Public charging is going to be problem. Fast chargers need a lot of watts and those watts need to come from somewhere.  Level 2 chargers max out at 40 AMPS (@240 volts) with most in the 16 to 30 AMP range and they take several hours to do full charge. Even if there is plug for every parking space most buildings switchgear and electrical distribution systems cannot handle that sort of load. Level 3 chargers are not standardized yet but they usually require 480volt. Unless a business has a fixed route with long stops I dont see it being practical, then again there are "taxi" fleets in the west coast that run EVs as their total cost of running is cheaper than fossil vehicles. They can charge the cars at night and do not have to recharge on the road, the driver just heads back to the lot and picks up another.   Regular consumers do not get billed for peak power demands but any business owner knows that if they pull too much power for one hour that can set a peak and the peak charges that hang around on the bill for the next year can sometimes exceed their usage.


----------



## semipro (May 5, 2021)

EatenByLimestone said:


> He said he could put on 100 miles in 15 minutes.


Funny, when I first read this I thought you were talking about driving - 400 MPH!


----------



## peakbagger (May 5, 2021)

Some major thread drift but if you want to see a guy who in intense in his job watch the driver as the vehicle he is driving is being shot at.  (tis got armor obviously) 

Failed Cash-In-Transit Heist Because Driver Has Balls Of Steel - YouTube


Pretoria, South Africa - armored 79 Series post-attack photos | IH8MUD Forum This thread has photos of the Toyota after the attack.


----------



## begreen (May 5, 2021)

Hard to say with just a computer model and no production date.
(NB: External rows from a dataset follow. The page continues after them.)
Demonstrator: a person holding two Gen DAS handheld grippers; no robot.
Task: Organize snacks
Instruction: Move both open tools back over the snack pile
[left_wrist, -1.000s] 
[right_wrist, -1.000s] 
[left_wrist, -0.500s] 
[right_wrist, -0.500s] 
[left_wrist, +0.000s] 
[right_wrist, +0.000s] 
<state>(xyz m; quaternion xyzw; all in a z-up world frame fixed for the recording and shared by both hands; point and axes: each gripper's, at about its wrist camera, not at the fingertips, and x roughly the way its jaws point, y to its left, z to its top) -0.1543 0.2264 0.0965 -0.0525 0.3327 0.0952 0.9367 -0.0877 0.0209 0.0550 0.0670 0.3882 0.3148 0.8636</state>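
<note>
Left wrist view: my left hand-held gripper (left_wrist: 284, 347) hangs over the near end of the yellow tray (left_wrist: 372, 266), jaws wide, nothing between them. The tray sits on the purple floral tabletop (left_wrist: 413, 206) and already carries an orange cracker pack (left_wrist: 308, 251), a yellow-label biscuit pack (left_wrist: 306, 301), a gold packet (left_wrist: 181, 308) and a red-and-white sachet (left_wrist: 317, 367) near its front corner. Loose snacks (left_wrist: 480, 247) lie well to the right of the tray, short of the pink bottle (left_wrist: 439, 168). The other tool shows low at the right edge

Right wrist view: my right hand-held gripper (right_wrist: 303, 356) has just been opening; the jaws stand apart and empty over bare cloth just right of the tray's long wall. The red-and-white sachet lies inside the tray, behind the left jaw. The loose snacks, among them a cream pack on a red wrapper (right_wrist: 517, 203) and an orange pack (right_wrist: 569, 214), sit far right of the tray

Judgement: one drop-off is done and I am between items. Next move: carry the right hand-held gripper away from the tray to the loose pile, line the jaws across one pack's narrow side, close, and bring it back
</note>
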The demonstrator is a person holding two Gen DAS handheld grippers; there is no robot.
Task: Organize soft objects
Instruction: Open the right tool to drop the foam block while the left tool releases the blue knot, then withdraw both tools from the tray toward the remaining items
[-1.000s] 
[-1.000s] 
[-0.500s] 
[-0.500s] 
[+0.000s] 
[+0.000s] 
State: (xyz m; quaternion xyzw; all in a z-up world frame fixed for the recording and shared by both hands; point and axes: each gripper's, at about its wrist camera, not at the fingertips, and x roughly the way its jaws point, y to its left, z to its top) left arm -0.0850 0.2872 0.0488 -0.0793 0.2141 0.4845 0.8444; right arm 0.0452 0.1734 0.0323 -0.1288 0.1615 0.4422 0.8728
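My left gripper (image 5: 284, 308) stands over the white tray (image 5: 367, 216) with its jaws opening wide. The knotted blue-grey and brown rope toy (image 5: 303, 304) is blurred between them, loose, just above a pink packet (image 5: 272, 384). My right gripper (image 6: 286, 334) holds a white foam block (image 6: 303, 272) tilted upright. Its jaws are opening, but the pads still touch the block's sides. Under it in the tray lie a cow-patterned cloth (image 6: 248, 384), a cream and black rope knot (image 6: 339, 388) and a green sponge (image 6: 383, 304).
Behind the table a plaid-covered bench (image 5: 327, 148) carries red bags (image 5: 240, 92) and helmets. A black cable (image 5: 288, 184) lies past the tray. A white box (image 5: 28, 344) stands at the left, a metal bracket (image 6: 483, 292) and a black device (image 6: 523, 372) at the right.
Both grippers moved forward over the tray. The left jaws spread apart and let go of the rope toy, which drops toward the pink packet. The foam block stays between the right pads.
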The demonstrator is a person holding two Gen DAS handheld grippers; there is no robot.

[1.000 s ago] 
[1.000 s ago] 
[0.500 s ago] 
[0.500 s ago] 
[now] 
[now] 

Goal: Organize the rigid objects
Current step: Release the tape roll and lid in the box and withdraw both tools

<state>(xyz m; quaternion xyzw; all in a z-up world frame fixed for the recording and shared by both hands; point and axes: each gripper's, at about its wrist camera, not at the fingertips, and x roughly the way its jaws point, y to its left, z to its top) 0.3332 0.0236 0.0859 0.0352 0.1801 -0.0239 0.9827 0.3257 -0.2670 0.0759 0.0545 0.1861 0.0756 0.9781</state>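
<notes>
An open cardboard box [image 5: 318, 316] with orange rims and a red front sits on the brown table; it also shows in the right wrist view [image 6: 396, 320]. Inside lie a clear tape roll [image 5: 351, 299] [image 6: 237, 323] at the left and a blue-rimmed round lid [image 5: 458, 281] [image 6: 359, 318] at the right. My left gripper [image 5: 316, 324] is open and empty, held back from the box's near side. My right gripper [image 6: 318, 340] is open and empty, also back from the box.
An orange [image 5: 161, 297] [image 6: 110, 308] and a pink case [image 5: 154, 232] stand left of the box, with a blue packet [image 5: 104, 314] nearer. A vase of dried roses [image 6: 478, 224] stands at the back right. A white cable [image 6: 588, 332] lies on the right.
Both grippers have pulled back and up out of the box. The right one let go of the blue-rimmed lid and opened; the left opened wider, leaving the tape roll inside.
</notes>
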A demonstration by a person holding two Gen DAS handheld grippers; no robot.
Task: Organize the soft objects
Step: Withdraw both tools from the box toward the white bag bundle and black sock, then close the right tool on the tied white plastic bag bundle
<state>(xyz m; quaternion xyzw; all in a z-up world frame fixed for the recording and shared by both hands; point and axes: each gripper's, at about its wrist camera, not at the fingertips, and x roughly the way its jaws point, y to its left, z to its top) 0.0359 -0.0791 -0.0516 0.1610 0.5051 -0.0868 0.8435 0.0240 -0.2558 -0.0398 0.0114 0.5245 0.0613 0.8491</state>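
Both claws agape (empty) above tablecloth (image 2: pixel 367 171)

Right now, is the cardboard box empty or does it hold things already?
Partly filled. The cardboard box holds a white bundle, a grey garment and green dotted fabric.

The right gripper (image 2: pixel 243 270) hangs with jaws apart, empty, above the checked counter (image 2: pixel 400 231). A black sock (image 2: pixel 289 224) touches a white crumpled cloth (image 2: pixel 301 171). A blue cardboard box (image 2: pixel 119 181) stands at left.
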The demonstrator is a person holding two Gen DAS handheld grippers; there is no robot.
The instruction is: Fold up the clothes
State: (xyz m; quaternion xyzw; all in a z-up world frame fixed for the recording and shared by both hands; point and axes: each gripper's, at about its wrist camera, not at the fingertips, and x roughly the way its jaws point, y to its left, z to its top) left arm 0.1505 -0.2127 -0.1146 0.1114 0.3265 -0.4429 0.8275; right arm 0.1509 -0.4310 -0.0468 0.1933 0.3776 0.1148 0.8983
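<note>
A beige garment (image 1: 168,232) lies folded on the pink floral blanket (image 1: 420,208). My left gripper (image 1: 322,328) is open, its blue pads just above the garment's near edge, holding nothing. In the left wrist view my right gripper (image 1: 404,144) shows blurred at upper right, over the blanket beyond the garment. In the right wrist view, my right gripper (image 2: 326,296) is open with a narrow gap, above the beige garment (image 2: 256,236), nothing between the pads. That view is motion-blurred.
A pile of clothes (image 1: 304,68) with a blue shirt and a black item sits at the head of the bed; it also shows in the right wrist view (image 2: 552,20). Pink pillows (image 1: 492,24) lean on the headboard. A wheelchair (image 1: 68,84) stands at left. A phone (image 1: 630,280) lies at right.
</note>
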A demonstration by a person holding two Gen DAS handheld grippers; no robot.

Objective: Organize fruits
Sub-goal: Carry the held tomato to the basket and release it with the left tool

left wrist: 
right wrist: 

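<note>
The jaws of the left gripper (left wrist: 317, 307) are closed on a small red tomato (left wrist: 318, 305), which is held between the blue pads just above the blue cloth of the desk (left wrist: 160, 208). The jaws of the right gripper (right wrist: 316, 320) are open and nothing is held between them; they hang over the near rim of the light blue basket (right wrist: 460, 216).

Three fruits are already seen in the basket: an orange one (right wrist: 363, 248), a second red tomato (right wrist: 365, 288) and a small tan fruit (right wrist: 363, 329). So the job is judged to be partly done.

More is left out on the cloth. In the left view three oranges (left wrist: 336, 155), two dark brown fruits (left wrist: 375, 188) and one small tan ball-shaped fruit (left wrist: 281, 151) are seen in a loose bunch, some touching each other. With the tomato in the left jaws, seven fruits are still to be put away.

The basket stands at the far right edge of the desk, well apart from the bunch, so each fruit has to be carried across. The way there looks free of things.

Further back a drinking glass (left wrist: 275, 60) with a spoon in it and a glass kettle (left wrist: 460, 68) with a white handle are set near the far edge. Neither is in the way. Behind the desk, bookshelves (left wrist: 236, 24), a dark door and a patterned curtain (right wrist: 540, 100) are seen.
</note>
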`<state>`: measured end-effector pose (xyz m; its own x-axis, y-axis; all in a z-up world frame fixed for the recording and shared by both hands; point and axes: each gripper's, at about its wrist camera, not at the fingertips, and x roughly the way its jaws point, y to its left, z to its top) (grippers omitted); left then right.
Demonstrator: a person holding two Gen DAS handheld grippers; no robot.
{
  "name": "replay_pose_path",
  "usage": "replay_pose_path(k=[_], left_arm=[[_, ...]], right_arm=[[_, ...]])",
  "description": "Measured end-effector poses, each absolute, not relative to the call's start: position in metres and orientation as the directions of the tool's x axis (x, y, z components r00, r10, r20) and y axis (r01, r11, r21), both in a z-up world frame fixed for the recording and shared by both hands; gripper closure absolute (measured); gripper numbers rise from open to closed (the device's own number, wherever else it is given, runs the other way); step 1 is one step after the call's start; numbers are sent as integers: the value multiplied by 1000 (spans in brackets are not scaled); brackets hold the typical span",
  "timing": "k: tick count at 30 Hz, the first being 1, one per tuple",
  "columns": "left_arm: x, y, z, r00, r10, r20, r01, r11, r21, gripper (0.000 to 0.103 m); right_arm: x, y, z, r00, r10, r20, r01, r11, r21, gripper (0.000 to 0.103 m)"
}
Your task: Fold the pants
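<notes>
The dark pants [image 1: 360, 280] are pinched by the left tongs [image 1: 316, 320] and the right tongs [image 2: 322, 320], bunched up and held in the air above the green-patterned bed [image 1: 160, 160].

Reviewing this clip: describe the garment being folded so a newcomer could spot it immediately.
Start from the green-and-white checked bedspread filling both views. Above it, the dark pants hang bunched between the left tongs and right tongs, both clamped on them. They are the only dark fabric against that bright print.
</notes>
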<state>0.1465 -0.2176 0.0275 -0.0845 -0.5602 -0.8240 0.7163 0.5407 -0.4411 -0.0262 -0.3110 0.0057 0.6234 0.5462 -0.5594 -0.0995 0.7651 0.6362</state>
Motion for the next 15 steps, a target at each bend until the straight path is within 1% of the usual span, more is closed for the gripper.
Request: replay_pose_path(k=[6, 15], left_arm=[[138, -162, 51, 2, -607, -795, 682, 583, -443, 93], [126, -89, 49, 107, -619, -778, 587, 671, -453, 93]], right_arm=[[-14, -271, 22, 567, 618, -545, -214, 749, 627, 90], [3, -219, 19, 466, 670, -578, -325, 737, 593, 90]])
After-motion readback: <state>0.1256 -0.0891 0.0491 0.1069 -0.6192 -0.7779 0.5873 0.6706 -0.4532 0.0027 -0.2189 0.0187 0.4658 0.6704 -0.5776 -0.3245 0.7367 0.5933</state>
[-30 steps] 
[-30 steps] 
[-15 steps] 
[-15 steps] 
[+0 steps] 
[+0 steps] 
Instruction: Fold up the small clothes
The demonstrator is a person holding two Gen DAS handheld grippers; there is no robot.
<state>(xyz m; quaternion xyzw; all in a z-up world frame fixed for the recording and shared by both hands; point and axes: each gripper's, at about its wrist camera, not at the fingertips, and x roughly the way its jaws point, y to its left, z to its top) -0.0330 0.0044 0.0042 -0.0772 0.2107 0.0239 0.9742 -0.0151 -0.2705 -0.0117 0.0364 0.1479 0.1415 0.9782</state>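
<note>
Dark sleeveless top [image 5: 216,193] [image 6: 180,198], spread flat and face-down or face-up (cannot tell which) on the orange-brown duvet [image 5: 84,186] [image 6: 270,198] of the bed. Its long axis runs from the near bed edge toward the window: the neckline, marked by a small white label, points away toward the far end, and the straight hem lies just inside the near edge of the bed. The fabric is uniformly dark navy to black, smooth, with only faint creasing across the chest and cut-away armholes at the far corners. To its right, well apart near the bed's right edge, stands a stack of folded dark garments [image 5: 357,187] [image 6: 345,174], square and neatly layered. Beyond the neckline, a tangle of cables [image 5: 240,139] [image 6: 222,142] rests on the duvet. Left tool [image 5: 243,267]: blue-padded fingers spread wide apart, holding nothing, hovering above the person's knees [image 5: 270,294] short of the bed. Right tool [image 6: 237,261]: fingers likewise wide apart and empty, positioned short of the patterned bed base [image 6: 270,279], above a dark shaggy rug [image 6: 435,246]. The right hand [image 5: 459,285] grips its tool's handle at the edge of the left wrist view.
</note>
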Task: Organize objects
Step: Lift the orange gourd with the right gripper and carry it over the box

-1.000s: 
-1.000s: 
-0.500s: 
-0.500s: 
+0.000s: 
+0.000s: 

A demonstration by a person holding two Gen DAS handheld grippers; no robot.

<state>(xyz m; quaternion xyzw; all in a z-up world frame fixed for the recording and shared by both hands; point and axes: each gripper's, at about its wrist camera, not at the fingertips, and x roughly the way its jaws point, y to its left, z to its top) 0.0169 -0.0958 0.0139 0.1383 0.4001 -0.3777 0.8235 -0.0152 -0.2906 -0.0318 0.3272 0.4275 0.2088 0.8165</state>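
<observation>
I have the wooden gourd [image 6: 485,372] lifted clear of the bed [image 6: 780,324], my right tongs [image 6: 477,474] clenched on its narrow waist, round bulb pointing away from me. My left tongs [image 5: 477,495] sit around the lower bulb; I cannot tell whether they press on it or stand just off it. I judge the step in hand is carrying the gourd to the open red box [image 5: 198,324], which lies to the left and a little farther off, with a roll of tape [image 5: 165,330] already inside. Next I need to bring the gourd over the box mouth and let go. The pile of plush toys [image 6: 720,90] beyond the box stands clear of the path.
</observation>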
I suspect that if it does finally make it into production that the price for being equipped as described will go up substantially. With a $40k price it is not going to have much battery capacity and maybe not AWD.


----------



## mellow (May 12, 2021)

I love the old diesel vw rabbits, this reminds me of that.


----------



## Nealm66 (May 12, 2021)

I suspect buying an electric vehicle now would be similar to buying a computer. Battery technology is moving at such a rapid pace that a 2 year old electric vehicle will be old tech. Not to say I’m not on board but I would look at the horizon to see if waiting might be a good investment


----------



## EatenByLimestone (May 12, 2021)

Businesses wouldn't be worried about the technology getting stale.   They'd probably cycle them every 3 years or so due to leasing.


----------



## peakbagger (May 13, 2021)

I dont see Tesla supporting long term parts inventory like Mercedes and Toyota that both have the reputation of long term support. I think Tesla had dumped any support on their original cars. That said there are a couple of fleets of taxi/courier services that have good background that Tesla's are the least cost to operate. and require fewer long term repairs. IMHO the biggest issue is that the companies are now restricting access to service information so independent shops and owners dont have ready access to it. Factory service manuals used to be available replaced by service CDs but in many cases now there is no choice but a subscription. In order to access the service info for my new Toyota its around $400 a year to get access or $40 for 2 week access.


----------



## EatenByLimestone (May 13, 2021)

No Haynes or Chilton's? 

I recently tossed my old books into the recycle bin.  I probably won't need info on an 82 Pontiac anymore.


----------



## SpaceBus (May 13, 2021)

peakbagger said:


> I dont see Tesla supporting long term parts inventory like Mercedes and Toyota that both have the reputation of long term support. I think Tesla had dumped any support on their original cars. That said there are a couple of fleets of taxi/courier services that have good background that Tesla's are the least cost to operate. and require fewer long term repairs. IMHO the biggest issue is that the companies are now restricting access to service information so independent shops and owners dont have ready access to it. Factory service manuals used to be available replaced by service CDs but in many cases now there is no choice but a subscription. In order to access the service info for my new Toyota its around $400 a year to get access or $40 for 2 week access.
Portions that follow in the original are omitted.